Even really mean people, she continued, are nice when they're around me. I wasn't sure who these mean people she had in mind were, but I liked this fine, too. She remarked that for as long as we'd known each other, I'd demonstrated a knack for making myself “indispensable” at bars; she'd seen it in college at the bar in North Bennington, and to a lesser degree at the Man of Kent, and she could tell that it had happened at Puffy's, too.
Indispensable.
An interesting way of putting it, I thought, but sure, fine. All I ever seemed to do these days was go to the bar, she noted.
Well, you've got me there.
I couldn't argue with her on that point.

And one more thing.

She wrote,
Rosie has a serious alcohol problem.
Or something like that. Maybe it was even starker. Maybe it was
Rosie is an alcoholic.
Or even
Rosie is a serious alcoholic.
I managed not to spit-take my coffee across the page.
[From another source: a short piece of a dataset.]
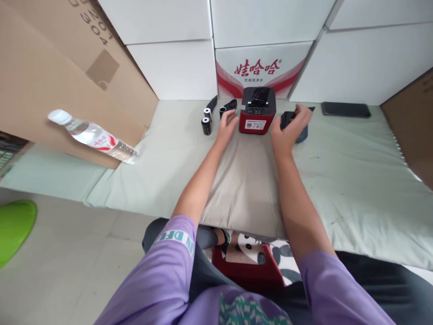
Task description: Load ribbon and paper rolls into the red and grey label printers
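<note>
On the pale green mat before stacked white boxes, the left hand (226, 124) is resting open beside the red printer (257, 113) while the right hand (289, 128) is loosely gripping a black pouch (297, 128) just right of it, best held flat.

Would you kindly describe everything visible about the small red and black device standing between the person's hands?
The red and black device is a small boxy unit that looks plastic: glossy black top and lid, red lower body, with a white label bearing a code on its front face. It stands upright on the pale green mat, at the far end of a beige cushion. The left hand is close by its left side, the right hand by its right; actual contact is unclear.
</note>
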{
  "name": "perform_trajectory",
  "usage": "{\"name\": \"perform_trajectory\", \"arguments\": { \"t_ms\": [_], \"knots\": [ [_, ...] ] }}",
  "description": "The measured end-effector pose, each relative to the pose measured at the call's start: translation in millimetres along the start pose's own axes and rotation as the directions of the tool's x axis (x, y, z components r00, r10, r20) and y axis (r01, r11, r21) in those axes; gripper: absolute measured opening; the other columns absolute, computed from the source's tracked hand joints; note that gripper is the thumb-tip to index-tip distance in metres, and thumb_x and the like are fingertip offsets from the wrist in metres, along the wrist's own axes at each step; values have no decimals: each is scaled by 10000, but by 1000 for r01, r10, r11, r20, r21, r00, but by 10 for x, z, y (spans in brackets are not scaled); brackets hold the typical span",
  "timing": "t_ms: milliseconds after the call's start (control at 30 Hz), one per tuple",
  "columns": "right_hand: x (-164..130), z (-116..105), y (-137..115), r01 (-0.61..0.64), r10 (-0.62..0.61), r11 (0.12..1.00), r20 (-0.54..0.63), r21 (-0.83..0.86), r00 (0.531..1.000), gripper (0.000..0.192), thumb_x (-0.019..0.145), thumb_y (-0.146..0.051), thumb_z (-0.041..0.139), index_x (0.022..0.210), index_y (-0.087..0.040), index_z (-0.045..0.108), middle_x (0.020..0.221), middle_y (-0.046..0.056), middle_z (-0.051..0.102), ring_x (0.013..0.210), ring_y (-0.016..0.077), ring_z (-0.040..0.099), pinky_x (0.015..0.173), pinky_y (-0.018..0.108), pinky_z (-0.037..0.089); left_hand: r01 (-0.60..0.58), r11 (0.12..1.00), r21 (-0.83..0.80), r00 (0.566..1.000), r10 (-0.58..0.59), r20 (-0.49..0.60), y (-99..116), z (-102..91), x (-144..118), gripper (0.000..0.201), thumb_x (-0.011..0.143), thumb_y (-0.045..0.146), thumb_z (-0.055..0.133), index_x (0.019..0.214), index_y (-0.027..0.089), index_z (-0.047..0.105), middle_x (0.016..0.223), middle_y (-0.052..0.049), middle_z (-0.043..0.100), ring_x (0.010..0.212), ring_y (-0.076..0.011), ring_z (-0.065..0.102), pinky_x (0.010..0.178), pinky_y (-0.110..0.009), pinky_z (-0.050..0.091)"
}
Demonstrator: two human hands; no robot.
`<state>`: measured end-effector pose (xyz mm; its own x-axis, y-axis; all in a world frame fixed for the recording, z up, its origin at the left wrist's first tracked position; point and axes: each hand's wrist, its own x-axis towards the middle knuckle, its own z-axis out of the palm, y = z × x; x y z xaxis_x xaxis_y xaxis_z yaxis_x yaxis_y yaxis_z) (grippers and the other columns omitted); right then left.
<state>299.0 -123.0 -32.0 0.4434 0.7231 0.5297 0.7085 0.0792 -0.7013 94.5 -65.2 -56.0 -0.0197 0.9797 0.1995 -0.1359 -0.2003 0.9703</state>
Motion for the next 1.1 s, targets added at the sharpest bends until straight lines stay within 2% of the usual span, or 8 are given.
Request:
{"name": "perform_trajectory", "arguments": {
  "t_ms": [67, 133, 267, 433, 633, 867, 1000, 1100],
  "knots": [
    [-8, 164, -41, -48, 32, 987, 100, 156, 994, 654, 967, -350, 568, 1589, -210, 421, 1578, 216, 515, 1453, 309, 572, 1211, 557, 513, 32, 999, -37, 995, -29, 100, -71, 82, 58, 521, 880, 162, 771, 1376, 190, 612, 1715, -162, 523, 1641, -248, 470, 1305, -344, 410],
    [-10, 332, -34, -136, 87, 963, 209, 232, 974, 732, 944, -397, 625, 1612, -212, 390, 1608, 208, 521, 1448, 295, 597, 1187, 537, 545, 62, 996, -68, 981, -48, 189, -146, 139, 112, 765, 817, 158, 828, 1531, 185, 555, 1794, -164, 418, 1701, -272, 375, 1360, -373, 359],
    [-25, 471, 15, -133, 50, 956, 302, 260, 952, 848, 858, -422, 747, 1598, -199, 397, 1604, 216, 579, 1465, 305, 605, 1231, 553, 516, 60, 996, -71, 960, -38, 278, -250, 153, 169, 1018, 757, 219, 908, 1677, 209, 472, 1818, -139, 384, 1704, -312, 366, 1380, -425, 353],
    [-45, 367, -25, -130, 64, 971, 306, 202, 950, 905, 775, -279, 789, 1567, -142, 374, 1562, 268, 624, 1422, 335, 653, 1254, 547, 485, 5, 999, -51, 955, 10, 298, -251, 129, 112, 986, 782, 215, 868, 1687, 232, 477, 1796, -104, 431, 1709, -307, 356, 1403, -471, 310],
    [-21, 85, -146, -112, 68, 984, 295, 136, 953, 827, 755, -394, 870, 1445, -164, 479, 1418, 248, 690, 1373, 400, 670, 1191, 591, 523, 13, 998, -61, 958, 5, 288, -14, 208, -52, 1001, 741, 256, 928, 1656, 238, 522, 1790, -96, 446, 1684, -325, 404, 1403, -472, 321],
    [-514, -401, -212, -50, 11, 985, 233, 163, 972, 785, 704, -359, 879, 1349, -199, 462, 1414, 227, 658, 1359, 393, 657, 1195, 620, 511, 34, 998, -50, 959, -19, 281, 247, 91, -798, 923, 814, 349, 909, 1653, 237, 541, 1757, -90, 498, 1632, -314, 493, 1379, -439, 383],
    [-871, -492, -168, -77, 23, 972, 236, 222, 971, 781, 705, -383, 861, 1342, -219, 438, 1408, 210, 641, 1338, 380, 659, 1183, 609, 528, 31, 999, -24, 975, -25, 221, 272, -18, -1176, 827, 889, 524, 824, 1606, 178, 600, 1684, -132, 585, 1580, -308, 562, 1347, -431, 429],
    [-1032, -510, -152, -107, 40, 965, 267, 239, 963, 813, 696, -435, 872, 1345, -211, 436, 1404, 218, 627, 1319, 387, 664, 1162, 600, 548, 61, 998, 0, 984, -60, 170, 295, -97, -1300, 765, 911, 623, 776, 1533, 190, 676, 1647, -131, 624, 1564, -309, 581, 1314, -426, 468]
  ]
}}
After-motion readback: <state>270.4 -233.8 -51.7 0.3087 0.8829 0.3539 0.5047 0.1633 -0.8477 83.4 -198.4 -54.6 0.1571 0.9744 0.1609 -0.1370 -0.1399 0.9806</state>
I could live with being a fuckup. I had lived with being one for most of my life. I thought that when I finished college, I was on the right track. I'd had setbacks since graduating, but surely they would pass. And, for now, I could also live with being a disappointment. I was still young, and there was hope that someday I would redeem myself. I was sort of flattered by the “indispensable” bit, and accepted it as a peculiar but not necessarily bad trait. But I wasn't so comfortable with the realization that Vanessa—someone I knew well, who knew me well, someone who was no lightweight when it came to the drink herself—considered me an alcoholic. Because—dumbly or blindly, maybe disclosing some real deficit in the self-reflection department—no matter how much I drank, no matter how many hours I'd logged sitting on my ass on a barstool in the front corner of Puffy's Tavern, the thought had never occurred to me. Not once.